Mais c’est là que se pose une question qui nait de la précédente : jusqu’où les développeurs peuvent se permettre d’aller dans le perfectionnement de leur concept ? Rain World, je le disais au tout début, est un jeu qui se concentre avant toute chose sur sa vision artistique. Le reste passe après ; et dans ce reste il y a l’ergonomie, c’est-à-dire permettre que le jeu soit jouable, accessible. Rain World fait très peu de compromis avec les conventions vidéoludiques ; mais pourtant il en fait quand-même ! Un exemple très simple et discret, mais que je trouve parlant. Vous êtes bloqué dans votre progression, la zone à traverser est particulièrement rude et vous ne la maîtrisez pas ; vous mourrez en boucle et revenez à votre abri. Juste en haut de votre point de respawn, il y avait des fruits mais vous les avez déjà mangés, ils n’apparaissent donc plus. Les cycles durant lesquels vous mourrez ne comptent pas dans la temporalité interne du jeu ; lorsque vous mourrez vous repartez de zéro dans votre abri. Cependant, sur la dernière tentative vous êtes parvenus à aller quelques écrans plus loin que d’habitude. Vous mourrez quand-même avant d’atteindre le prochain point safe. Mais cette fois en sortant de l’abri, deux nouveaux fruits ont poussé. Ça n’a pas de sens puisque la chronologie du jeu n’a pas avancé durant votre essai précédent, pourtant on vient de faire ce que le jeu ne fait jamais : une récompense explicite et concrète pour vos efforts. Je ne suis pas développeur et peut-être que ce système n’est pas censé fonctionner comme ça, mais en tout cas dans les faits ça marche. Ça ne parait rien, mais ça tend à montrer que Rain World est prêt à faire quelques compromis pour pas ne pas rendre l’expérience trop décourageante.

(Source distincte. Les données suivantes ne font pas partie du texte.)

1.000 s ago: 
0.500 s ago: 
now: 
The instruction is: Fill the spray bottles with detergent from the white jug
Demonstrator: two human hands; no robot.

On peut de même argumenter que Rain World n’est pas allé jusqu’au bout de son concept sur certains points. Pour reprendre l’exemple de la banalisation de la mort ; si Rain World avait voulu se rapprocher encore davantage de son idéal, il aurait sans doute fallu implémenter une mécanique qui vous force à recommencer le jeu du début si vous mourrez après être descendu à votre niveau de Karma le plus bas. Mais voilà ; qui aurait réellement continué à jouer après ça, à part les joueurs les plus déterminés. La vérité est sans doute qu’un Rain World poussé à son climax serait un jeu parfaitement injouable. Une démonstration sublime, mais impraticable. Alors il a bien fallu faire une médiation, entre le jeu et ses joueurs (une autre par exemple est l’existence de l’Overseer, la bestiole jaune qui vous aide dans les premières zones, et lorsque votre Karma est au plus bas, indiquant la proximité d’abris et de nourriture, l’approche d’ennemis, etc). Les développeurs ont d’ailleurs rajouté deux modes de jeu solo supplémentaires peu après la sortie du jeu ; un mode facile (le moine) et un mode hard (le chasseur). Mais le mode facile se fait au prix d’un appauvrissement du lore (le moine est plus pacifique et moins curieux, il n’aura pas accès aux révélations qui peuvent être faites au Slugcat original), quant au chasseur il se joue tellement différemment (et ne commence même pas au même endroit de la map) qu’il s’agit d’une expérience très peu comparable à l’expérience de base.
Si le concept de Rain World est difficile à attaquer sur le principe, et que sa difficulté a une indéniable profondeur, ça ne veut pas dire que c’est toujours une « bonne » difficulté. Et plus généralement, le jeu n’est pas exempt de défauts. Si les développeurs ont montré qu’ils étaient capables de faire des compromis, et si je salue leur choix de ne pas en faire à certains points clés, en revanche d’autres de leurs choix sont difficilement excusables. L’expérience darwiniste de Rain World tend à rendre son opacité et sa difficulté « injustes mais justifiées » (copyright please), mais ils ont merdé sur certains points.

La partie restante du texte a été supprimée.